October 1, 2021 is the license renewal application filing deadline for commercial and noncommercial radio and TV broadcast stations licensed to communities in the following states:

Full Power AM and FM, Low Power FM, and FM Translator Stations:
Alaska, Hawaii, Oregon, Washington, Guam, Mariana Islands, and American Samoa

Full Power TV, Class A, LPTV, and TV Translator Stations:
Iowa and Missouri


The FCC’s state-by-state license renewal cycle began in June 2019 for radio stations and in June 2020 for television stations.  Radio and TV stations licensed to communities in the respective states listed above should be moving forward with their license renewal preparation.  This includes becoming familiar with the requirements for the filing itself, as well as being aware of changes the FCC has made to the public notice procedures associated with the filing (discussed below).

The license renewal application (FCC Form 2100, Schedule 303-S) primarily consists of a series of certifications in the form of Yes/No questions.  The FCC advises that applicants should only respond “Yes” when they are certain that the response is correct.  Thus, if an applicant is seeking a waiver of a particular rule or policy, or is uncertain that it has fully complied with the rule or policy in question, it should respond “No” to that certification.  The application provides an opportunity for explanations and exhibits, so the FCC indicates that a “No” response to any of the questions “will not cause the immediate dismissal of the application provided that an appropriate exhibit is submitted.”  An applicant should review any such exhibits or explanations with counsel prior to filing.

When answering questions in the license renewal application, the relevant reporting period is the licensee’s entire 8-year license term.  If the licensee most recently received a short-term license renewal, the application reporting period would cover only that abbreviated license term.  Similarly, if the license was assigned or transferred via FCC Form 314 or 315 during the license term, the relevant reporting period is just the time since consummation of that last assignment or transfer.

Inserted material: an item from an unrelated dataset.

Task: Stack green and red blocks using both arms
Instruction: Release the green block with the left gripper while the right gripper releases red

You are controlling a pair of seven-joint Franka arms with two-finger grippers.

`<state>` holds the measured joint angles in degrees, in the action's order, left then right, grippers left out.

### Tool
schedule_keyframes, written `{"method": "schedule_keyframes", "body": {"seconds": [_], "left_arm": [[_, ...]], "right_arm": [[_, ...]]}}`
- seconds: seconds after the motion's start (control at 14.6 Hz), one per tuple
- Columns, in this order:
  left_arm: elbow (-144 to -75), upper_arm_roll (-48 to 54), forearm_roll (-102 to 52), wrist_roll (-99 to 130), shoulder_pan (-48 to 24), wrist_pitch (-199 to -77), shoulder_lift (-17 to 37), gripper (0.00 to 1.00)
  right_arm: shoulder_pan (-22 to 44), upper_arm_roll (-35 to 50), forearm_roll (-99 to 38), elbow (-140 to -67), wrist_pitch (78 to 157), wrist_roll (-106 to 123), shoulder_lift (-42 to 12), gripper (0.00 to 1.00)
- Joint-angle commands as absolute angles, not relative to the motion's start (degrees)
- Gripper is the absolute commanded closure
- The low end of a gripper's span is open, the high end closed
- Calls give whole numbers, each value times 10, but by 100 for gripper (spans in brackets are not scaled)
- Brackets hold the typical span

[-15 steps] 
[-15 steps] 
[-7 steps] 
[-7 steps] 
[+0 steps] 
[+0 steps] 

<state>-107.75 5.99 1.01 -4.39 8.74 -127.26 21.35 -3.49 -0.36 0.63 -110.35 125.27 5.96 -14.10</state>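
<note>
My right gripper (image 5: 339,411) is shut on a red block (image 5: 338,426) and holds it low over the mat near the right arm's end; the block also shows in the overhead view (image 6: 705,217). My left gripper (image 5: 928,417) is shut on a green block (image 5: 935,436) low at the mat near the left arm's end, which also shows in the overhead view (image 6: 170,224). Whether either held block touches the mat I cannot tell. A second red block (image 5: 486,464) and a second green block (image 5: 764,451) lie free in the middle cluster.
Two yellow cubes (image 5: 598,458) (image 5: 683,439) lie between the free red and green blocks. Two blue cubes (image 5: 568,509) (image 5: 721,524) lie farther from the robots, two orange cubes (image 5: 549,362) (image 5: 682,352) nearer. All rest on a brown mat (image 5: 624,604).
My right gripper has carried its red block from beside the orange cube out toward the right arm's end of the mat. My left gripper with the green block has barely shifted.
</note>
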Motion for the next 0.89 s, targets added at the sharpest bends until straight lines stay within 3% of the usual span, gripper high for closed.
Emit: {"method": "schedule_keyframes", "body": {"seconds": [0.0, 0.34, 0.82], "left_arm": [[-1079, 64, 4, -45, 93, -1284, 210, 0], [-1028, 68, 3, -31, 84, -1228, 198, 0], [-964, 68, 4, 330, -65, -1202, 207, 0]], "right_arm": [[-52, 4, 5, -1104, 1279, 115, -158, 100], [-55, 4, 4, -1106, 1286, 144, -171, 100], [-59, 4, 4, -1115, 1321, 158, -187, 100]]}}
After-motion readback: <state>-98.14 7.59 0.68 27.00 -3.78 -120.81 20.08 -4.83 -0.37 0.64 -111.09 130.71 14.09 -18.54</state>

Schedule 303-S: Application for Renewal of Radio and TV Broadcast Station Licenses

Parties to the Application

Some of the certifications an applicant is asked to make in Schedule 303-S relate solely to the station, and some—such as character certifications—relate to any “party to the application.”  A party to the application is any individual or entity that has an attributable interest in a station.  This includes all parties whose ownership interest, positional interest (i.e., an officer or director), or other relation to the applicant confers on that party a sufficient degree of influence or control over the licensee to merit FCC attention.

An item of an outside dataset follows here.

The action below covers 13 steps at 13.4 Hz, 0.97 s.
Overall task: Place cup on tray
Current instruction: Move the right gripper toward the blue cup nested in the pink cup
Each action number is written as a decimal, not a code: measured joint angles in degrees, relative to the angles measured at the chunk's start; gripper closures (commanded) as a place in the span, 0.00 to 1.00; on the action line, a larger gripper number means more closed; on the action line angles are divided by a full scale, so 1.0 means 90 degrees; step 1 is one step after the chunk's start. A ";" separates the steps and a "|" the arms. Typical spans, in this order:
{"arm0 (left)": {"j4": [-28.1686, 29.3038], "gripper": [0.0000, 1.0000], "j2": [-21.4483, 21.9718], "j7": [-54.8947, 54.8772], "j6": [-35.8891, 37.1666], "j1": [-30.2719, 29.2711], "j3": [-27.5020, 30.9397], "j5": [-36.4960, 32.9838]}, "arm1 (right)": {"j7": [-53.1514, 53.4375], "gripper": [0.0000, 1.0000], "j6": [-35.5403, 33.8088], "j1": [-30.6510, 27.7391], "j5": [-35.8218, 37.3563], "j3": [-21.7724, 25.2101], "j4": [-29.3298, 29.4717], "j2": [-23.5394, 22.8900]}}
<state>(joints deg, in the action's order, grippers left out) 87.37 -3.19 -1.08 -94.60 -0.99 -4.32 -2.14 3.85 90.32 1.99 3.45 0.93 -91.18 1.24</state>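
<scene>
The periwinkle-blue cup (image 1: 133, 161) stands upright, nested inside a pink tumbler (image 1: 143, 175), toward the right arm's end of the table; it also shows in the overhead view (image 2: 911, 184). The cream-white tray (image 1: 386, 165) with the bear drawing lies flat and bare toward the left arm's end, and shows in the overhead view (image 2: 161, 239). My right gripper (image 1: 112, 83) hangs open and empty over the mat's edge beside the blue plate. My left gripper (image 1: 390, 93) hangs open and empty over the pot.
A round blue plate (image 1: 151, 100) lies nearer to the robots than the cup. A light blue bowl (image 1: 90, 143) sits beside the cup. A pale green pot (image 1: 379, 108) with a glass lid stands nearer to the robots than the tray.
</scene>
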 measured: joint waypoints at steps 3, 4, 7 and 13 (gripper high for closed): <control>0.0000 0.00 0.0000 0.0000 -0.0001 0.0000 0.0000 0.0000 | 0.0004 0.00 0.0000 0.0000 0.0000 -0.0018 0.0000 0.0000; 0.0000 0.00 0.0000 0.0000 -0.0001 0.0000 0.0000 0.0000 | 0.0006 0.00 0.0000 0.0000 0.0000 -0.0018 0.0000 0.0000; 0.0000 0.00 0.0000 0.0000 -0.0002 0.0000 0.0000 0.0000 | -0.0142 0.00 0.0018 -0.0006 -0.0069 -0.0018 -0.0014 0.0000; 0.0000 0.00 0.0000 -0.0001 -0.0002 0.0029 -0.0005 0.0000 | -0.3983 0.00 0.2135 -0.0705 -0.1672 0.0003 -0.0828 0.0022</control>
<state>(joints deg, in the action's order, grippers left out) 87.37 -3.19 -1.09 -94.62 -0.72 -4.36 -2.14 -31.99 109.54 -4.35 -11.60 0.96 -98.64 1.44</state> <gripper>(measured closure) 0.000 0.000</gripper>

For a corporation, this typically includes all officers, directors, and shareholders with a 5% or greater voting interest; for an LLC, its officers and members; and for a partnership, all partners.  However, each form of entity comes with its own caveats, limitations, and unique rules for determining attributable interest holders.  For example, limited partners are normally attributable interest holders unless they have been “insulated” from partnership decisions pursuant to very specific FCC requirements.  Filers should reach out to counsel prior to filing if there are any questions about who the FCC would consider a party in interest to the license renewal application.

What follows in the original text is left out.